Making steady progress over 50 years, St. Jude has pushed not only ALL’s survival rate to new heights; overall survival rates for childhood cancers combined now approach 80 percent. Evans says the key is sustained improvements over time. “Every time you add 5 percent to the cure rate, that’s amazing. Every increment matters.” And he believes St. Jude’s success is a tribute to the idea Pinkel and Thomas had from the start: “To hire people in multiple disciplines — physicians, pharmacists, nurses, all areas of science, providing care and conducting the studies — and to listen to everybody. You don’t know where the next great idea will come from. I work hard as CEO to maintain that culture today. Strategic plans are important, but culture trumps strategy. We insist on doctors and scientists knowing each other.

“Sure, we try to get the smartest, most committed people on the planet to come here, and we think our mission, facilities, and culture make that happen,” concludes Evans. “But at the end of the day, more progress is made because people want to collaborate.”

“Wait a minute. These kids can’t opt out.”

A few months ago, Dr. Donald
Pinkel came back to visit St. Jude, and the hospital recorded a conversation he had with Evans. Some of his comments reflect just how overwhelming his job had been, trying to help children who were likely to die. “There were times,” he told Evans, “when I thought, ‘I can’t handle another day of this.’ It was devastating me emotionally. But I thought, ‘Wait a minute. These kids can’t opt out. These parents can’t opt out. What’s wrong with me?’ And my colleagues reminded me that some kids were living longer. They were free of leukemia, very likely cured.” That experience took place shortly before the success of Total V — which showed just how successful his approach had been.
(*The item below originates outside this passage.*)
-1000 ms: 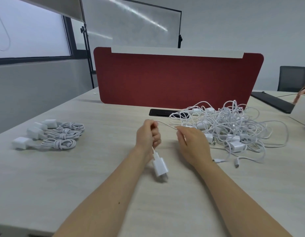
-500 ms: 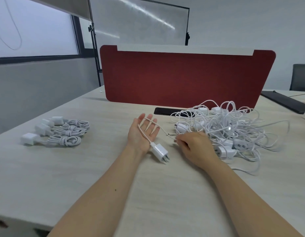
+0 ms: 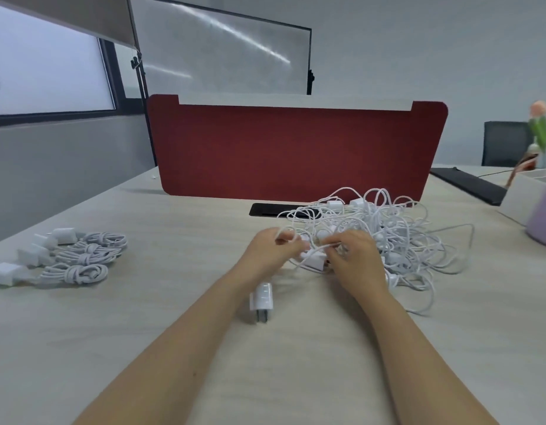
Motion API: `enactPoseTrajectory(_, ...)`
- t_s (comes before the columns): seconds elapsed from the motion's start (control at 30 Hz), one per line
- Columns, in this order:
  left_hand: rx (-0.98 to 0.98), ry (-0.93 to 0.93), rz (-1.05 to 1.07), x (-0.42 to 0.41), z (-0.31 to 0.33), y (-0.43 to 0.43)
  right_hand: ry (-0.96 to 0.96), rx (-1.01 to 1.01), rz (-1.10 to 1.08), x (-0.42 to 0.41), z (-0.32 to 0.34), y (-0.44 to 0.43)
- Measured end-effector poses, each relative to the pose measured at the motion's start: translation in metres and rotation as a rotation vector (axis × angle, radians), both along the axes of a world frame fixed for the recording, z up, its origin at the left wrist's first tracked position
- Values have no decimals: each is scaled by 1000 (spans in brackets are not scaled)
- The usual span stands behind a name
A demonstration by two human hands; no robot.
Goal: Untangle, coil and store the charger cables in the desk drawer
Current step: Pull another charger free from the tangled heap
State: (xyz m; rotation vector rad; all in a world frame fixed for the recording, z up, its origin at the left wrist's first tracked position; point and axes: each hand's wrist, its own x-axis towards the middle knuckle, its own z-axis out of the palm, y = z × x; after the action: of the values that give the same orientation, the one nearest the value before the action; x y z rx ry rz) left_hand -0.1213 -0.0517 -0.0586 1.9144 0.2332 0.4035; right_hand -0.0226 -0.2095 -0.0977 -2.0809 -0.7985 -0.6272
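1. Desk point(image 3: 143, 348): light wood-grain top. Both bare forearms extend over it from the near edge.
2. Plug point(image 3: 261, 297): a white charger plug sits just below the left wrist, prongs toward the viewer. Whether it rests on the desk or hangs just above it cannot be told.
3. Left hand point(image 3: 270, 251): fingers curled, with the cable point(image 3: 319, 247) looped around them. The cable runs from the plug up into this hand.
4. Right hand point(image 3: 356, 260): just beside the left hand, palm down, at the near-left edge of the tangle point(image 3: 397, 237). Thumb and fingers pinch the same white cable. The short strand between the two hands is blurred.
5. Tangle: a loose heap of white cables and plugs on the desk, behind and to the right of the right hand. Some loops stand upright.
6. Coils point(image 3: 81, 259): several wound cables, each with its white plug, lie in a row at far left, well apart from the tangle.
7. Slot point(image 3: 265, 209): a black cable port in the desk, touched by the tangle's far-left loops.
8. Divider point(image 3: 296, 148): a red panel stands upright behind the slot.
9. Right edge: a black mat point(image 3: 467, 184), a white box point(image 3: 520, 197) and a purple object point(image 3: 544, 216).
10. Background: a whiteboard point(image 3: 219, 56) and a dark chair point(image 3: 504, 142).
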Motion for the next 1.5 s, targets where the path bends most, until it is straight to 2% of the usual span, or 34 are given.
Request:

Pinkel’s comments also reflect his pride in the institution he helped make world-famous and that has saved countless lives. “Visitors would say, ‘You need a Rockefeller Institute here, or an NIH.’ I said, ‘No, we don’t. We stay innovative, we stay true to what we do, we make our own decisions about where we go with our science. And we have done that. St. Jude is unique all by itself.” 

 

The book From His Promise provided some background information for this article.